The silence is broken by a loud arm clap, for game has been seen near the nets. From the shouts that follow, Atoka learns that a big red duiker,
nge
, has pierced Gabi’s net.

Quickly we rise and make another set, not far away. This time an
nge
is entangled. There comes a wild yell from the west, two nets away, and we follow Atoka on a dead run through the trees toward the strange sheeplike bleats of this forest antelope that the hunters imitate so skillfully. The men there ahead of us at Mayai’s net have seized the legs of what turns out to be a Peter’s red duiker, a species I have never seen. The mesh is freed roughly from its long head and neck as it flops and thrashes, staring up at us with strange blue-filmed night eyes. Without ceremony, Asumani hacks its throat, and at the rush of blood, everyone laughs. Though the forest has given them this food, the hunters are no more reverent toward it than they are to their camp dogs; this irreverence, rare among traditional peoples, seems curious in the light of the earlier propitiation of the forest.
“Ekoki,”
they say to us, and
“malamu.”
Both words mean “good.”

Returning to fetch Atoka’s net, we pass the deaf man, Poos-Poos, who has the narrow shoulders of a woman and often wears his
kikwembe
tied around his neck, the way a
Pygmy woman wears it near the road. Poos-Poos is grieving. A
seke
—a white-bellied duiker—approached his net, then ran away. But later, when the men have gathered after an unsuccessful set, Poos-Poos cheers everyone with a very comic imitation of his drunken self leaving the truck-stop bar, trying to find his way back to the forest, putting twigs in his eyes, butting his head into the tree trunks. The hunters laugh, and laugh still harder when they see that Rick and I are laughing, too.

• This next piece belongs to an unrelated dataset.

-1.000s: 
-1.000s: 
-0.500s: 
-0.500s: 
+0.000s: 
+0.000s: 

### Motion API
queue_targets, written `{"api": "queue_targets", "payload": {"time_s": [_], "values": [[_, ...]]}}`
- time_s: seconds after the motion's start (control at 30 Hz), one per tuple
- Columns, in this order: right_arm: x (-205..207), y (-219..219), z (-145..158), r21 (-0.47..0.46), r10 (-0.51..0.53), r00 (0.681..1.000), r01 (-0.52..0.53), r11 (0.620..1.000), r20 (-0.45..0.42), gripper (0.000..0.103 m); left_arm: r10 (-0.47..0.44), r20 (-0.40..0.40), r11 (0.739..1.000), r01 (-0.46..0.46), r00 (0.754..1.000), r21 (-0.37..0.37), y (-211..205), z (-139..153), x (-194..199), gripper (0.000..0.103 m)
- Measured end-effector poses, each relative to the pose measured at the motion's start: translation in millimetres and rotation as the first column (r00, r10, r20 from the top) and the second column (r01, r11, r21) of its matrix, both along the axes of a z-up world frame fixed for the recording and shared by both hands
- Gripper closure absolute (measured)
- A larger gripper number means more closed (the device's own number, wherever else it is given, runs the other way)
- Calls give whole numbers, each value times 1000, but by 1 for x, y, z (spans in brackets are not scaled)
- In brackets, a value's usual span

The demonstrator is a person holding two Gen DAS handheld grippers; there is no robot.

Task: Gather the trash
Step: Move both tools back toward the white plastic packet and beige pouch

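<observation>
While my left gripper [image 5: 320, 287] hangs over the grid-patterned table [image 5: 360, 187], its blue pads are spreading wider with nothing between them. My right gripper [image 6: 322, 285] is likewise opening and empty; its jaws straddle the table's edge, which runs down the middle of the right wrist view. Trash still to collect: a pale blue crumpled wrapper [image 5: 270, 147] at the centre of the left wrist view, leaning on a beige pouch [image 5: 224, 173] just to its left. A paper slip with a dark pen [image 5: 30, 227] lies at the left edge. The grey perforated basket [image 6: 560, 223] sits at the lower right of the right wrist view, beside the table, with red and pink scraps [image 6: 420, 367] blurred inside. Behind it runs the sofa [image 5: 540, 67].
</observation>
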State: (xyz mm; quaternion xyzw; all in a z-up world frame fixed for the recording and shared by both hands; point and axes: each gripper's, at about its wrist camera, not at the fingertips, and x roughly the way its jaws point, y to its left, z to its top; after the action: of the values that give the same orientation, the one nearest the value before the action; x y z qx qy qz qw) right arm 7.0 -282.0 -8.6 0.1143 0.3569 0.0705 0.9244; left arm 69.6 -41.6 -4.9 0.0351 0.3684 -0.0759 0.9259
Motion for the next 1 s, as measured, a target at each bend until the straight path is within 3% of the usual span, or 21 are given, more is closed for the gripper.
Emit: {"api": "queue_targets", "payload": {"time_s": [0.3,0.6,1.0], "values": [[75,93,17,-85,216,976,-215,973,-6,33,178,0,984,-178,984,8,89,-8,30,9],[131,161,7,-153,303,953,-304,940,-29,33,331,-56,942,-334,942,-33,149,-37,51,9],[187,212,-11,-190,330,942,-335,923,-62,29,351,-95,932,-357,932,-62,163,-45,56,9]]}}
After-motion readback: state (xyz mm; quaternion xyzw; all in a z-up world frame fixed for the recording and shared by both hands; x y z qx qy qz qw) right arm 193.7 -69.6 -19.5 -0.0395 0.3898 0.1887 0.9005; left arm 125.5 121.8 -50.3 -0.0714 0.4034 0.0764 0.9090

They feel protective about Poos-Poos, who cannot articulate, and often emits weird hoots, shrill cackles; Mayai accounts for him by tapping his ear and then his temple, to indicate why Poos-Poos is incomplete, and when he does this, Poos-Poos, his soft brown eyes wide and round as a lemur’s, smiles an enchanted smile, as if blessing us all.

Yet Poos-Poos, able in every chore, has his own net and spear and travels as an equal with the hunters except in rainstorms, when he loses his bearings and has to be led by the hand. He is very kind and popular with the small children, and he is alert, as he has to be, to keep up with the rest in an existence so dependent on good hearing. Poos-Poos is chronically in a high state of tension, and his strange face, slightly askew, is scarred by grievous marks of concentration, pinching his forehead, that are lacking in his lighthearted companions. Perhaps he is not retarded as I had imagined, but on the contrary, atremble with trapped intelligence, wild with frustration.

Slipping through the forest, the hunters see bees moving back and forth, and the hunt is suspended while they search without success for the hive. We cross a pretty tributary brook known as Ekare’s Daughter. An elephant has crossed ahead of us, and okapi sign is everywhere. Then the set is made, we wait again, watching a bird party of leafloves and greenbuls that glean the understory foliage, in shafts of
sun. Another
nge
and also a blue duiker,
mboloko
, are taken, to great whoops of triumph that drown out the hoots and yelling of the beaters.

In the next set, a blue duiker escapes, nothing is caught. Rain comes. The Mbuti seek out a big tree with heavy lianas, which thicken the canopy above with their own leaves, providing shelter. With his hands idle, Atoka is restless. “This is the work of the Forest,” he says. “We hunt, we wait, we get up and go again.” So far today he has caught nothing, but he knows that in the partition of the antelopes his family will be given meat. “The first thing we learn is
kosalisa
—to take care of others. We Mbuti do no one any harm. If I sleep hungry, you sleep hungry; if I get something from the forest, you will have it, too.”